新型コロナウイルスの感染拡大により、インサイドセールスが大きな注目を集めています。自社との相性を考慮したうえで導入を検討しましょう。ここでは、インサイドセールスで売上向上を目指す際に知っておきたい導入のメリットから手順、成功のポイントまで詳しく解説します。
インサイドセールスとは
インサイドセールスとは、相手先に訪問せずに行う営業活動のことです。似た言葉にオンラインセールスがありますが、これはオンラインでのセールス全般を指します。一方、インサイドセールスは案件創出を目的とした営業活動です。
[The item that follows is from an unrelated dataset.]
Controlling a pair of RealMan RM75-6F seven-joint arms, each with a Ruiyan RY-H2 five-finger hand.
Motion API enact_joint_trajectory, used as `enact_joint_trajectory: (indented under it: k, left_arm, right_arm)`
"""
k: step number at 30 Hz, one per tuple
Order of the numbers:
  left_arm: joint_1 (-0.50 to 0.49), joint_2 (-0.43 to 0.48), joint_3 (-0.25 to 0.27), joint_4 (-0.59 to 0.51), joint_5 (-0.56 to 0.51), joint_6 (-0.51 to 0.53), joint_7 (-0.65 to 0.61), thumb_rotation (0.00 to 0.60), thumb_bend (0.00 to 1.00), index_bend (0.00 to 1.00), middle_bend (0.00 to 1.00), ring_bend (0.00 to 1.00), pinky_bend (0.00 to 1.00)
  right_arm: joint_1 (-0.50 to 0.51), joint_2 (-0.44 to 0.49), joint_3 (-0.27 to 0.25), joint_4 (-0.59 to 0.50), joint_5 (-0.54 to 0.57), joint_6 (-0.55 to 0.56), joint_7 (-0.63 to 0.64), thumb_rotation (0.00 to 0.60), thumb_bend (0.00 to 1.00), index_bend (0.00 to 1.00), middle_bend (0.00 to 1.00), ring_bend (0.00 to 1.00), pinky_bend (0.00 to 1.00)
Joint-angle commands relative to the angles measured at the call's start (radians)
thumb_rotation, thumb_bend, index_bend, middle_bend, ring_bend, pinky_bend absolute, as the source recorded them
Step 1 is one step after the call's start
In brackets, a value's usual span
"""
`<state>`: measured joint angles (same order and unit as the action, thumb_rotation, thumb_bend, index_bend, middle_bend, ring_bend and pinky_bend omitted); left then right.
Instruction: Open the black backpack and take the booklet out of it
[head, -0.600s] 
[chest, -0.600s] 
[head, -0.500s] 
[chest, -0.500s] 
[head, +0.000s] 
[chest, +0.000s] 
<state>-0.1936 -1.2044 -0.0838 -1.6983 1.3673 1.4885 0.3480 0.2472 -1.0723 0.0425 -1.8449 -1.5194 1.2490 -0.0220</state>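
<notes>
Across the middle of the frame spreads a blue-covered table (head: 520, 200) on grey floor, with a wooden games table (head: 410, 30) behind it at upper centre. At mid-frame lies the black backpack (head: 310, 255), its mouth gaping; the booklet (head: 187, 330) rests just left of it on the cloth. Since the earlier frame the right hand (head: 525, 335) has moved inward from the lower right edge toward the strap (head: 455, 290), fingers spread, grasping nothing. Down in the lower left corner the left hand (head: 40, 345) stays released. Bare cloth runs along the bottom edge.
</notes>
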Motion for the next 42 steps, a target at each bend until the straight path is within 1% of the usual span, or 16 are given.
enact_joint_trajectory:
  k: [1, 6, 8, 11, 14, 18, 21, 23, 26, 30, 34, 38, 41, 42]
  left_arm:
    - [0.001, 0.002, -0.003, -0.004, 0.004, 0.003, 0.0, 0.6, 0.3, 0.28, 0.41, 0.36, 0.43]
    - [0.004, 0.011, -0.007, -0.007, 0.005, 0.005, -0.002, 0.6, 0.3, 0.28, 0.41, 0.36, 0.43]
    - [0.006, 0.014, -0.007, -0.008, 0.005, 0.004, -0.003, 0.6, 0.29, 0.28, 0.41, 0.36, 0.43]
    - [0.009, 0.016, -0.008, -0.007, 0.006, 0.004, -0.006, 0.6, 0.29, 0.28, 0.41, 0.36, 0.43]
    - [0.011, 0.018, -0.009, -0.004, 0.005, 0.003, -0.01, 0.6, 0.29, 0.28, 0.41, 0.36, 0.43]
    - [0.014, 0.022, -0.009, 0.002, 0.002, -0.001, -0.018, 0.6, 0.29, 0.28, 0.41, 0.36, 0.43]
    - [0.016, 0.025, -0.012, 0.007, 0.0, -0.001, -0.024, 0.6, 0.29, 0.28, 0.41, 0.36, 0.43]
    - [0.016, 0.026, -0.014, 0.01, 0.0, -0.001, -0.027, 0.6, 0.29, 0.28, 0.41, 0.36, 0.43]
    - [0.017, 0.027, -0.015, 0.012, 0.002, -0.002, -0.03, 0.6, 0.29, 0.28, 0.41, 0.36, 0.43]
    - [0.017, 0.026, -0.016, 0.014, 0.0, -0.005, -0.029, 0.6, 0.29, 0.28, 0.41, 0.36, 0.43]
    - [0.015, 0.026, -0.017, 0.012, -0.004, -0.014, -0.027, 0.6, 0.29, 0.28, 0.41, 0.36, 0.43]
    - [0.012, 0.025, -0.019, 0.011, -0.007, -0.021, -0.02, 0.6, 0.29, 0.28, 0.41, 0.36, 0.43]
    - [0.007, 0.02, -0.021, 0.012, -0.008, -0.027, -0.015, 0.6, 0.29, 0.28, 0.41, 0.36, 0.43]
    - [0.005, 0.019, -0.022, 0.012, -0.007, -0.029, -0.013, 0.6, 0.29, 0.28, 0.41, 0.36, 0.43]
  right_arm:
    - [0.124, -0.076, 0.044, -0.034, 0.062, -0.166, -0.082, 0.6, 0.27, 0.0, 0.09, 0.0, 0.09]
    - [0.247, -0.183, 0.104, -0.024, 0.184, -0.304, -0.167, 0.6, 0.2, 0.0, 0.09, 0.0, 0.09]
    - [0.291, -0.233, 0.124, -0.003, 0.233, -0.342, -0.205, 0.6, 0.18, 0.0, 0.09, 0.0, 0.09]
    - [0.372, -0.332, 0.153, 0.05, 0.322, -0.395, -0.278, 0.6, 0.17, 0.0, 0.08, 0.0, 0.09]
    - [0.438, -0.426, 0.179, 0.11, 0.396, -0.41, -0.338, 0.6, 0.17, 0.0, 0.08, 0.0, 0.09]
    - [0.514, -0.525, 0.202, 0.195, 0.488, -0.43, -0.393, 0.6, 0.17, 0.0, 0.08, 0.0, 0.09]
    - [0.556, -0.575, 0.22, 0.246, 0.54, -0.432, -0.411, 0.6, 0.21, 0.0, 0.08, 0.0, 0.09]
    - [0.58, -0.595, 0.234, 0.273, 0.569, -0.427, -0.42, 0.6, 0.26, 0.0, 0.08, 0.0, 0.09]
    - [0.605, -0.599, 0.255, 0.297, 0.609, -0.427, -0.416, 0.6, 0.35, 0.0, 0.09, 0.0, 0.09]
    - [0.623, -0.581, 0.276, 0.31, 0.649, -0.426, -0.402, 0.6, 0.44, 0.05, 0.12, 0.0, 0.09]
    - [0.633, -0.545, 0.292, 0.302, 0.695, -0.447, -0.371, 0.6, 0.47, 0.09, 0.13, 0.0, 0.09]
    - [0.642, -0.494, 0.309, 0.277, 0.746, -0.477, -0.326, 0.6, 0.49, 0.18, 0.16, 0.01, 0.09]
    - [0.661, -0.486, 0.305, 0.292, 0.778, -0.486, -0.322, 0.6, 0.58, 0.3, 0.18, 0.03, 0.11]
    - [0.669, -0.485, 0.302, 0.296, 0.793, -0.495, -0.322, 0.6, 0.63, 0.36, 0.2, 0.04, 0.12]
また、マーケティング部門が獲得した見込み客に対するアプローチを行うケースと、フィールドセールスとの連携により新規開拓を行うケースがあります。
インサイドセールスが注目される背景
インサイドセールスが注目される背景は、新型コロナウイルスの感染拡大により対面営業の機会が減少したことにあります。対面での営業をフィールドセールスといい、従来の営業活動においてはこちらが主流でした。しかし、対面営業を避けるべきとの認識が浸透してきて、フィールドセールスの頻度を減らさざるを得ず、インサイドセールスの必要性が増したのです。
フィールドセールスとの違い
フィールドセールスは、相手先を訪問して行う営業手法です。難易度が高い交渉や踏み込んだコミュニケーションが必要なケースに適しています。インサイドセールスは非対面で行うため、通常レベルの交渉や顧客との関係性を作るための営業に適しているでしょう。
従来の営業との違い
従来の営業手法では、見込み客の選定からアプローチ、アポイントメントの獲得、訪問、受注、アフターフォローまでマーケティングや営業の担当者が行っていました。しかし、この方法ではアプローチする顧客の数が限られてしまううえに、状況次第では訪問のタイミングが遅れて受注機会を逃す恐れがあります。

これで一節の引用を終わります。